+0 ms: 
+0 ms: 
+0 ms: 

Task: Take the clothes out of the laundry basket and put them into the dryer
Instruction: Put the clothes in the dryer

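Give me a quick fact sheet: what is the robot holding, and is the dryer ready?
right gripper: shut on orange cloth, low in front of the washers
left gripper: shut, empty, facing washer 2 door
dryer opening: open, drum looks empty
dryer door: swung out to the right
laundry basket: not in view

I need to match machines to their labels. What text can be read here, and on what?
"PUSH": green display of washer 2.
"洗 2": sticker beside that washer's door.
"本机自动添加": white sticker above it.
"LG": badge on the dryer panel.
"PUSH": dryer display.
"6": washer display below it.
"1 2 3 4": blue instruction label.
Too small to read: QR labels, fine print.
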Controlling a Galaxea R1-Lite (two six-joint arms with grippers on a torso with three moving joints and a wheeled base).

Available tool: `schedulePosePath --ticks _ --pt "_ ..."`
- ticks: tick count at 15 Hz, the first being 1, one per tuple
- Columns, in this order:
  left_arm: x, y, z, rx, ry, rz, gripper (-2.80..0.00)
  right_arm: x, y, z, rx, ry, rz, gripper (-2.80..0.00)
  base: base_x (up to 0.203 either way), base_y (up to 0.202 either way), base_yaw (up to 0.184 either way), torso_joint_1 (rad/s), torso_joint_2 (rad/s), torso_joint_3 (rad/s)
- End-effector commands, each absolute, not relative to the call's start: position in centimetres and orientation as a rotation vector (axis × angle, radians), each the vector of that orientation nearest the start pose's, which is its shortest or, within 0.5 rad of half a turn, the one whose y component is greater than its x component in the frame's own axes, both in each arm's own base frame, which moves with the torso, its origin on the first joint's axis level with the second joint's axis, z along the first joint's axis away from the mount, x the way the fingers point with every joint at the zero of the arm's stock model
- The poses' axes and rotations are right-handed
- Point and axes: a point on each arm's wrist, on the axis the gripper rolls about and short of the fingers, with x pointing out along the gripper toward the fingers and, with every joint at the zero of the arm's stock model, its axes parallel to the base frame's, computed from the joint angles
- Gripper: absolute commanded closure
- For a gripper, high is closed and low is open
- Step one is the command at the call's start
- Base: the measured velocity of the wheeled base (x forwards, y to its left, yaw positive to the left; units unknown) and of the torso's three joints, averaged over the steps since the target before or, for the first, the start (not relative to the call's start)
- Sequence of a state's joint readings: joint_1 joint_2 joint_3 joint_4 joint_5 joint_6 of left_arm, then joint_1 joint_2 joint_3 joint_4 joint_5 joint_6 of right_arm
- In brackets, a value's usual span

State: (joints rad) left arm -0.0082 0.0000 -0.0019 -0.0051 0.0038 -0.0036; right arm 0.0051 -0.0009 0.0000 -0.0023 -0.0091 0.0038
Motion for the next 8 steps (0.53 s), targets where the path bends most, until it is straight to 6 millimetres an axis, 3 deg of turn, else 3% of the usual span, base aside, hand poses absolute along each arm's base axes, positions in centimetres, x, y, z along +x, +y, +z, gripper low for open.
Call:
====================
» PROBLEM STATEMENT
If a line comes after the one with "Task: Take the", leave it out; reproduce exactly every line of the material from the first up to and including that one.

» WRITTEN REPLY
+0 ms: 
+0 ms: 
+0 ms: 

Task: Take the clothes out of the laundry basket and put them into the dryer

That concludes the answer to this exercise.